For every line in the records below that holds "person", make a copy.
-- GIVEN DATA follows --
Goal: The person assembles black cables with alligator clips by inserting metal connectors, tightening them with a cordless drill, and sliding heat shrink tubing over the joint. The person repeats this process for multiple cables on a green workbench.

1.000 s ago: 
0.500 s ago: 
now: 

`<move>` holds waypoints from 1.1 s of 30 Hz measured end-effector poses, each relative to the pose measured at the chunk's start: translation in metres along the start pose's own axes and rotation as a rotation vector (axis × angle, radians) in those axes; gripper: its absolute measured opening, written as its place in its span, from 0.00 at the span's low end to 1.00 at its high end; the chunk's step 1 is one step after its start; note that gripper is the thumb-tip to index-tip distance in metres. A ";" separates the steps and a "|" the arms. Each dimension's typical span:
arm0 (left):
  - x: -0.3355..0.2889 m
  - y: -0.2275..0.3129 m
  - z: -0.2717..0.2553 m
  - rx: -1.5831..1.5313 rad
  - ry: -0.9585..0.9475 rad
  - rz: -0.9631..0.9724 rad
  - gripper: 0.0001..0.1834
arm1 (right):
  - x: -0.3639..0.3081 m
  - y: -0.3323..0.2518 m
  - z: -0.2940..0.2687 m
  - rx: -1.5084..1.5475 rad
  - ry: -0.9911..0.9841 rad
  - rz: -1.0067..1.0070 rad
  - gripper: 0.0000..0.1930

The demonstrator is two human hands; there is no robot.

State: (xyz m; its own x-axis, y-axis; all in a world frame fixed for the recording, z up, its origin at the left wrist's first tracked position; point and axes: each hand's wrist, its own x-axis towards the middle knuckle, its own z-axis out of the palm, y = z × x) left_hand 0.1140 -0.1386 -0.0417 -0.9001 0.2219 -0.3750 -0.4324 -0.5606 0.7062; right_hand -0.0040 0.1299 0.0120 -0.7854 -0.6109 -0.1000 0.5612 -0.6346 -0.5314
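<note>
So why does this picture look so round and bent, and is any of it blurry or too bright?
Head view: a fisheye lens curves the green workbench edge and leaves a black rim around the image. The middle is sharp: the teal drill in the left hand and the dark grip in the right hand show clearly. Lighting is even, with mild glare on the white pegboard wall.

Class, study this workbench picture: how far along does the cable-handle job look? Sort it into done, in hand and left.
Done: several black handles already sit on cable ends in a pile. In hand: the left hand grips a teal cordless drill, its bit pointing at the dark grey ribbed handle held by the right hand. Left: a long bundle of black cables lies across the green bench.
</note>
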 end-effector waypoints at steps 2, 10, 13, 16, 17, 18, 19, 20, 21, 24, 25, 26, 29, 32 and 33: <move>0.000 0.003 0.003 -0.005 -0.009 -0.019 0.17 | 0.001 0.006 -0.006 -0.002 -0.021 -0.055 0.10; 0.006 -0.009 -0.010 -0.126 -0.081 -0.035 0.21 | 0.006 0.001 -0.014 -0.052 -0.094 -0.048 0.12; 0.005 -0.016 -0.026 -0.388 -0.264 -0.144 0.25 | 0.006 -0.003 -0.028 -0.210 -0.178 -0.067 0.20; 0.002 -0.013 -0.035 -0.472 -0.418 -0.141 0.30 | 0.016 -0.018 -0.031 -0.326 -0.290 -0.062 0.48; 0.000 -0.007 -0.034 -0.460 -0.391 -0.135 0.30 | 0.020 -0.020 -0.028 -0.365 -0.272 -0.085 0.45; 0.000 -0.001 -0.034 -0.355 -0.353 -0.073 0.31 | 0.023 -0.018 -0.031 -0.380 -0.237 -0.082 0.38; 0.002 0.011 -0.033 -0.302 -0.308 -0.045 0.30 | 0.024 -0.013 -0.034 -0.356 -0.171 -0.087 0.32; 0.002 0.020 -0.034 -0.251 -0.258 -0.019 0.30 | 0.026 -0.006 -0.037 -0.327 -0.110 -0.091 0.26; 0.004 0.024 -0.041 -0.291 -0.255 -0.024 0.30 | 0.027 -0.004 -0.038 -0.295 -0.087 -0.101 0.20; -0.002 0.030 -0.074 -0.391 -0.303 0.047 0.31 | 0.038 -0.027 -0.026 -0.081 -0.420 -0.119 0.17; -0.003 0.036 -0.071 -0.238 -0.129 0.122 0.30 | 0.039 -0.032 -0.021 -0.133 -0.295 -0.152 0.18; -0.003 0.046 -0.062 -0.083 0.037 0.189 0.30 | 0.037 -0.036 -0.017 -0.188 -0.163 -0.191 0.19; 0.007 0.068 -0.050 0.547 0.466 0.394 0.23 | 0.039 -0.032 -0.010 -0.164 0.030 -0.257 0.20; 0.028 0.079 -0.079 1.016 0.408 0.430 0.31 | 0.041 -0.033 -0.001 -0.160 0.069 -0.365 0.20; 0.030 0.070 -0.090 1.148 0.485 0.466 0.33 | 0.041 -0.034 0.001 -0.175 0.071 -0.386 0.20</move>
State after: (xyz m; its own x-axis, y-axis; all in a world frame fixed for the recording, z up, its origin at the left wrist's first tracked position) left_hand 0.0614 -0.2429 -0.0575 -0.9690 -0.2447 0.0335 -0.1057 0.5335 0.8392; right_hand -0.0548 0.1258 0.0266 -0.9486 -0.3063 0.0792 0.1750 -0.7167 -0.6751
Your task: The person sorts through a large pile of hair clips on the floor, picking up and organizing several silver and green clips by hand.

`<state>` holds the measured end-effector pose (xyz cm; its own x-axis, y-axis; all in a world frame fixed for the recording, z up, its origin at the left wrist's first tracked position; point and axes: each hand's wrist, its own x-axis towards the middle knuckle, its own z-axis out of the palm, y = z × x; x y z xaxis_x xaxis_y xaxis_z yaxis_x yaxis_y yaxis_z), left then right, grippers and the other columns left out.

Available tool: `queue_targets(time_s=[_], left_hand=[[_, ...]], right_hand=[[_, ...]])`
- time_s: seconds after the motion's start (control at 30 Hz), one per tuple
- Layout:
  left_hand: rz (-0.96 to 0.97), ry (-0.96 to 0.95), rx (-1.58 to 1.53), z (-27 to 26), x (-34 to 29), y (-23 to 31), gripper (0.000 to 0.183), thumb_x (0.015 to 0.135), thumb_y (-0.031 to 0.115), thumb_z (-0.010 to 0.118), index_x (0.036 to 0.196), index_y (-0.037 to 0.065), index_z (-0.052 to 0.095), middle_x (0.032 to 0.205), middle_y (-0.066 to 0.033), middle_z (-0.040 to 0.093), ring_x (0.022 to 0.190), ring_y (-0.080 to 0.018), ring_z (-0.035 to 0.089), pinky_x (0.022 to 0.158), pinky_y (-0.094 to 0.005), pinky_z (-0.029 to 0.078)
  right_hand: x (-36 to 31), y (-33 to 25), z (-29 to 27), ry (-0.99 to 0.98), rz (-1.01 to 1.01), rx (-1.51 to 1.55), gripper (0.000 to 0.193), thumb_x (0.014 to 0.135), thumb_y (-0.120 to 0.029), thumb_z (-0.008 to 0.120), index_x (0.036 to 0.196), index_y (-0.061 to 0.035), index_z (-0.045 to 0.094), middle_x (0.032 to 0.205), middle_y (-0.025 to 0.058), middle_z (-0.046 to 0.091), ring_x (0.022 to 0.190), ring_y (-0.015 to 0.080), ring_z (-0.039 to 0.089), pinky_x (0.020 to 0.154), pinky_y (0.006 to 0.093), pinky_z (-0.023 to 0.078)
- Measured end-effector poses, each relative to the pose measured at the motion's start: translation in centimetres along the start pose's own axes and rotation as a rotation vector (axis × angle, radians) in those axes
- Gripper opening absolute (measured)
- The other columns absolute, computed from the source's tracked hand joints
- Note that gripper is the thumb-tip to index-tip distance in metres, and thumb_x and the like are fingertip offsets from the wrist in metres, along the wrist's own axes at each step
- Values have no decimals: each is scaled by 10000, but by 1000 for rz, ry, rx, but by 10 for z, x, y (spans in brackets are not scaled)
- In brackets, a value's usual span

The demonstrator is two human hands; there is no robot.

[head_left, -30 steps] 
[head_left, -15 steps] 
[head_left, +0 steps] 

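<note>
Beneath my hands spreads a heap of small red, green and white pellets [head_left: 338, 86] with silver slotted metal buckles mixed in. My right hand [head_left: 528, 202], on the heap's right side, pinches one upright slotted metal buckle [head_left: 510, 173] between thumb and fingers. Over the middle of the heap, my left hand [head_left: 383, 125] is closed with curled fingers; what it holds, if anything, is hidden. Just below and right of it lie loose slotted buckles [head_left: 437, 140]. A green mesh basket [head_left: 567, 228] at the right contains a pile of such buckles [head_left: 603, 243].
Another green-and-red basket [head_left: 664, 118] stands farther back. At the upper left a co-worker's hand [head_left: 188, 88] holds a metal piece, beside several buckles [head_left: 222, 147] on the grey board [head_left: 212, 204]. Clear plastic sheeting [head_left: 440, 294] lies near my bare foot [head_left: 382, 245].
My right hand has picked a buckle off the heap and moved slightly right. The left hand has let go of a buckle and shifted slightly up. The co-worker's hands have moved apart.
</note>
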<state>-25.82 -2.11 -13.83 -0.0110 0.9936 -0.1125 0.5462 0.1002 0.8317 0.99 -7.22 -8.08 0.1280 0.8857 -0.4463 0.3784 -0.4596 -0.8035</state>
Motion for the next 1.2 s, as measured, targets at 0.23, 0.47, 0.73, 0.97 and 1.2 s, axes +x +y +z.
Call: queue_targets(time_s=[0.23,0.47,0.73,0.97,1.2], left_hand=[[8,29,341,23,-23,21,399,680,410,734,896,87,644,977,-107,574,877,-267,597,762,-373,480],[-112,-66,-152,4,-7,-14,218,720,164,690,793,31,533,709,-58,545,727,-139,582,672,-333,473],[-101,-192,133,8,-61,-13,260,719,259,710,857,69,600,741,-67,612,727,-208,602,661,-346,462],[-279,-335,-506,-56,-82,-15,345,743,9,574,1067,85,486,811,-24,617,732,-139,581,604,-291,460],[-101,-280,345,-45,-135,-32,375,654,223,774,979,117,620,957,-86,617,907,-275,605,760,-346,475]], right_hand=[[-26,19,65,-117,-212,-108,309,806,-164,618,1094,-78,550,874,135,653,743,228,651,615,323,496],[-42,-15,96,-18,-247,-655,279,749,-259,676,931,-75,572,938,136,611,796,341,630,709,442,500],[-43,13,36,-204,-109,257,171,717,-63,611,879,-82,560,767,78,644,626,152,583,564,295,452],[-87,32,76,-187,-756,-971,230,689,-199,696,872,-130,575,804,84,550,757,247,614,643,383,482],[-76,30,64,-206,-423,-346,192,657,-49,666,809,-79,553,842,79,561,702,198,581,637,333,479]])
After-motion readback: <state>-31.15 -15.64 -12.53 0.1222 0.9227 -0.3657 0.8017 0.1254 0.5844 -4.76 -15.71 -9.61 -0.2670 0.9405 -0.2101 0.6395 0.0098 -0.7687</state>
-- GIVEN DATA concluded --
(WORKED SOLUTION)
Goal: The person assembles black cables with alligator clips by inserting metal connectors, tightening them with a cordless drill, and sliding heat shrink tubing over the joint. The person repeats this process for multiple cables on a green workbench.
Your task: The person sorts through a large pile of hair clips on the floor, picking up and organizing several silver and green clips by hand.

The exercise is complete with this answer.